• Task to carry out: Each line of the listing, apart from the pictures, is to be printed exactly.

BEGIN Information provided

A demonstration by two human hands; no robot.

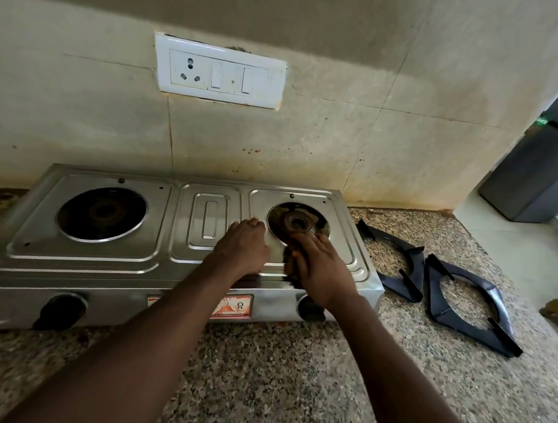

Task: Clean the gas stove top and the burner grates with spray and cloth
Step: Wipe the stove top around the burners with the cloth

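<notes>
a steel gas stove point(93, 257) sits along the back edge of the speckled stone counter point(288, 367), against the tiled wall. both burners are bare: the left burner point(101, 213) is dark and the right burner point(299, 222) shows its brass ring. the left hand point(241, 245) lies flat and relaxed on the stove top, between the centre panel and the right burner, gripping nothing. the right hand point(320, 267) presses what looks like a dark brownish cloth point(288, 264) onto the steel at the near rim of the right burner. its fingers are stretched over the cloth rather than curled round it, though the blur leaves this unsure. two black burner grates point(414, 273) lie flat on the counter off the stove's right end, the outer grate point(449, 317) nearer the counter's right edge. two black knobs point(60, 309) face front. a white switch plate point(220, 72) hangs on the wall above, and a grey fridge point(552, 154) stands beyond the right edge.
</notes>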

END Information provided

• Response area:
A demonstration by two human hands; no robot.


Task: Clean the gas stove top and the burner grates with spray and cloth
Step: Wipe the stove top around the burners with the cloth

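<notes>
a steel gas stove point(93, 257) sits along the back edge of the speckled stone counter point(288, 367), against the tiled wall. both burners are bare: the left burner point(101, 213) is dark and the right burner point(299, 222) shows its brass ring. the left hand point(241, 245) lies flat and relaxed on the stove top, between the centre panel and the right burner, gripping nothing. the right hand point(320, 267) presses what looks like a dark brownish cloth point(288, 264) onto the steel at the near rim of the right burner. its fingers are stretched over the cloth rather than curled round it, though the blur leaves this unsure. two black burner grates point(414, 273) lie flat on the counter off the stove's right end, the outer grate point(449, 317) nearer the counter's right edge. two black knobs point(60, 309) face front. a white switch plate point(220, 72) hangs on the wall above, and a grey fridge point(552, 154) stands beyond the right edge.
</notes>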

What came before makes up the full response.